L’artiste cri Kent Monkman nous convie à une réinterprétation tragicomique de l’histoire et de la représentation des peuples autochtones dans son exposition Honte et préjugés : une histoire de résilience, présentée au Musée McCord.
Conçue d’abord comme une réponse aux célébrations du 150e anniversaire de la Confédération canadienne, l’expo met en relation les créations joyeusement subversives du peintre, les canons des grands maîtres de la peinture et les représentations des Amérindiens dans la culture occidentale.
Une façon selon l’artiste de replacer les Premières Nations au centre de l’histoire et de souligner leur résilience au fil du temps.
Cette version revue et corrigée de l’histoire canadienne se fait en compagnie de l’alter ego de Monkman, la bien nommée Miss Chief Eagle Testickle, figure au genre incertain, mais aux talons hauts bien assumés.
«Lorsque j’ai créé ce personnage, je m’intéressais aux œuvres de Georges Catlin, de Paul Kane et d’autres peintres du XIXe siècle qui ont représenté des Autochtones. J’ai remarqué qu’ils se peignaient souvent dans leurs propres tableaux, qu’il y avait une part autobiographique de leurs interactions avec les peuples autochtones, raconte l’artiste qui a grandi à Winnipeg. C’est ce qui m’a donné l’inspiration pour créer mon propre personnage qui regarde à son tour les colons européens et renverse le point de vue et les relations de pouvoir. Je voulais un personnage qui soit non binaire, qui occupe ce «troisième genre» entre l’homme et la femme, pour réfuter la domination sexuelle coloniale et la répression qui venait de l’Église.»
Présent dans plusieurs tableaux, ce personnage guide le visiteur dans neuf salles thématiques, qui vont de la Nouvelle-France jusqu’à l’époque actuelle.
«On peut comprendre ces tableaux sans rien connaître de l’histoire de l’art. C’est ce dont j’avais besoin pour communiquer plus efficacement.» – Kent Monkman, artiste, qui après avoir fait ses débuts dans l’abstraction, a décidé de retourner vers l’art figuratif. «Je considérais que l’art abstrait était la forme la plus pure d’expression en peinture. Éventuellement, j’ai rejeté cela puisque j’ai constaté que c’était un langage trop personnel qui laissait beaucoup de gens de côté. Je suis retourné à un art plus représentatif qui peut être lu et compris par des gens de toutes origines, de toutes cultures.»
Miss Chief est tour à tour courtisée par Wolfe et Montcalm, maîtresse de John A. McDonald ou dominatrice dans une orgie à ciel ouvert…

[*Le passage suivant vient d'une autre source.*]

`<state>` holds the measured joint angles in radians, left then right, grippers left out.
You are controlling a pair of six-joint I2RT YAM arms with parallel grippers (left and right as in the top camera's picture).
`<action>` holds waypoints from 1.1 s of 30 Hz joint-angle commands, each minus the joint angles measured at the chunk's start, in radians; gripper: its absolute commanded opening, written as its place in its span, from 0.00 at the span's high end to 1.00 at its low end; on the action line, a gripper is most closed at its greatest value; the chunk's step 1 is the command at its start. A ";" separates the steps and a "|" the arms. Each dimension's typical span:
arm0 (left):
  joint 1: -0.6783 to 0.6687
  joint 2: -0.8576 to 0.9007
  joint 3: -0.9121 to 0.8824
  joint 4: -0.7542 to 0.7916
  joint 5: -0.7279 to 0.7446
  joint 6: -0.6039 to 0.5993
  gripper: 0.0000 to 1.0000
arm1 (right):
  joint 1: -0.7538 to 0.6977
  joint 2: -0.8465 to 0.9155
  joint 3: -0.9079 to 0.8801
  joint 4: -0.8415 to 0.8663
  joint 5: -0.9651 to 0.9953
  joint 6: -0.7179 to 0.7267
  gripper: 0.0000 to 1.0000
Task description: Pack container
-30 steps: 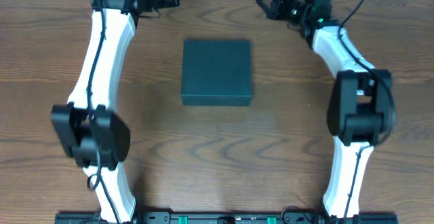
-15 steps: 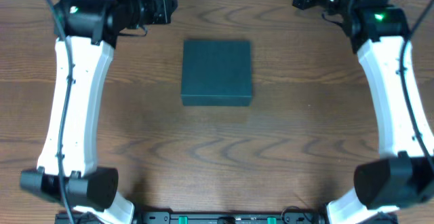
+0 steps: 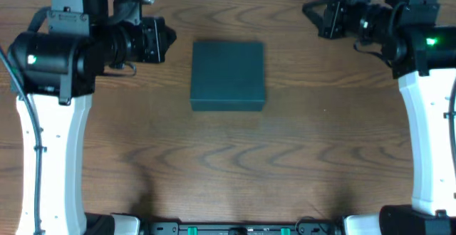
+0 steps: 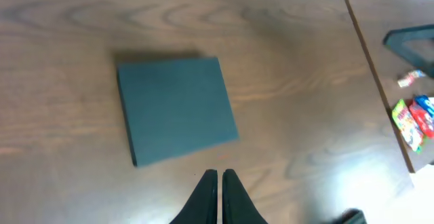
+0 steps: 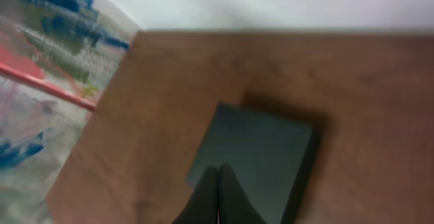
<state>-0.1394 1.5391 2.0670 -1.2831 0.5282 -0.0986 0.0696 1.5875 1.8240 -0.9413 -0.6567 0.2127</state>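
The container (image 3: 228, 75), a dark teal-black square box with its lid down, lies on the wooden table a little behind the middle. It also shows in the left wrist view (image 4: 175, 107) and in the right wrist view (image 5: 261, 157). My left gripper (image 3: 169, 39) hangs high to the left of the box, its fingers (image 4: 220, 176) shut and empty. My right gripper (image 3: 309, 11) hangs high at the back right of the box, its fingers (image 5: 218, 171) shut and empty.
Several colourful snack packets (image 4: 413, 119) lie below the table's edge in the left wrist view, beside a dark frame (image 4: 410, 41). A painted sheet (image 5: 47, 68) lies past the table's edge in the right wrist view.
Both arms have risen and swung outward, so their grippers sit lower in the overhead view. The box has not moved.
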 commanded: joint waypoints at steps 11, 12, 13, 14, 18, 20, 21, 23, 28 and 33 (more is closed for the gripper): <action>-0.002 -0.273 -0.079 -0.140 -0.011 0.112 0.94 | 0.072 -0.204 -0.042 -0.326 0.197 -0.159 0.98; -0.002 -0.301 -0.121 -0.131 -0.011 0.112 0.94 | 0.074 -0.239 -0.085 -0.320 0.198 -0.164 0.98; -0.002 -0.329 -0.171 -0.120 -0.010 0.114 0.94 | 0.074 -0.273 -0.131 -0.306 0.197 -0.166 0.98; -0.002 -0.364 -0.237 -0.103 -0.002 0.114 0.94 | 0.074 -0.315 -0.196 -0.283 0.196 -0.166 0.98; -0.002 -0.531 -0.542 0.033 0.069 0.109 0.94 | 0.074 -0.513 -0.506 -0.146 0.169 -0.155 0.99; -0.002 -0.595 -0.649 0.074 0.076 0.092 0.94 | 0.074 -0.587 -0.608 -0.103 0.166 -0.131 0.98; -0.002 -0.632 -0.711 0.092 0.076 0.088 0.94 | 0.074 -0.629 -0.665 -0.081 0.166 -0.121 0.98; -0.002 -0.694 -0.816 0.116 0.075 0.084 0.94 | 0.074 -0.704 -0.755 -0.049 0.166 -0.112 0.99; -0.002 -0.832 -1.055 0.203 0.151 0.055 0.94 | 0.074 -0.858 -0.940 0.001 0.166 -0.074 0.98; -0.002 -0.924 -1.228 0.299 0.180 -0.050 0.94 | 0.074 -0.935 -1.052 0.018 0.166 -0.026 0.98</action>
<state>-0.1394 0.6422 0.8795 -0.9962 0.6746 -0.0860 0.1364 0.6685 0.7982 -0.9272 -0.4850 0.1490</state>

«J’aime utiliser l’humour pour ouvrir l’esprit des gens. En riant, on est peut-être plus réceptif au message derrière ces œuvres, estime Kent Monkman, qui cite notamment Rubens, Le Caravage et Picasso dans ses tableaux. Toutes les cultures humaines font une place à l’humour. Dans la culture crie, la façon de raconter des histoires est très drôle. C’est vrai également pour les cultures autochtones en général. Ça fait partie de qui nous sommes en tant qu’êtres humains; nous avons tous besoin de rire. Il s’agit de trouver le bon équilibre et le bon ton.»

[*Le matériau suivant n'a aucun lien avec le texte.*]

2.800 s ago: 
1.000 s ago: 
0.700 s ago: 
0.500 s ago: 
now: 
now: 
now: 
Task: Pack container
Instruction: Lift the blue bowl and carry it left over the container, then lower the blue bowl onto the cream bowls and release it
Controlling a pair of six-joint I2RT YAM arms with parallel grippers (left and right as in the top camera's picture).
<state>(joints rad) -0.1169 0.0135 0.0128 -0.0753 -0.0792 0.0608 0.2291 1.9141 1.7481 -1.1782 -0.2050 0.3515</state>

Au fil de l’expo, l’humour laisse toutefois place au drame, lorsque l’artiste illustre les effets dévastateurs des politiques coloniales : dépossession des territoires ancestraux, horreur des pensionnats, maladie, famine, détresse psychologique.

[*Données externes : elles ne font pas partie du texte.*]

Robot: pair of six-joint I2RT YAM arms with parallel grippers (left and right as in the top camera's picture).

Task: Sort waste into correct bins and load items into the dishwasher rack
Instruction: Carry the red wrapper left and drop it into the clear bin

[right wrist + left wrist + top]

C’est le cas par exemple du tableau The Scream, qui, dans un style volontairement provocant, montre des enfants autochtones arrachés des bras de leurs parents pour être amenés dans des pensionnats par des religieuses et des agents de la GRC en uniforme de défilé.
«Je voulais rappeler l’impact émotionnel et la violence de ces gestes. Si on lit le rapport de la Commission de la vérité et de la réconciliation, on trouve des scènes semblables à ce que je dépeins», rappelle celui dont la grand-mère a été forcée de fréquenter une de ces écoles résidentielles.
«C’est une page sombre de l’histoire canadienne qu’on commence à peine à raconter.»
La photo au service du peintre
Pour peindre ses grandes fresques, Kent Monkman n’hésite pas à capter sur photo des acteurs en plein mouvement. «Pendant longtemps, j’ai été réticent à utiliser la photographie, parce que je considérais que c’était de la triche. Puis, j’ai compris que les peintres que j’admire, même ceux du XIXe siècle, utilisaient la photographie comme un outil pour arriver à de meilleurs résultats.» «Je ne veux pas que mes peintures ressemblent à des photographies, précise l’artiste établi à Toronto. C’est un outil, tout comme l’emploi d’acteurs, qui permet d’avoir accès à un registre d’émotions plus grand. Ça élargit la palette d’expressions humaines qu’on peut illustrer dans un tableau.»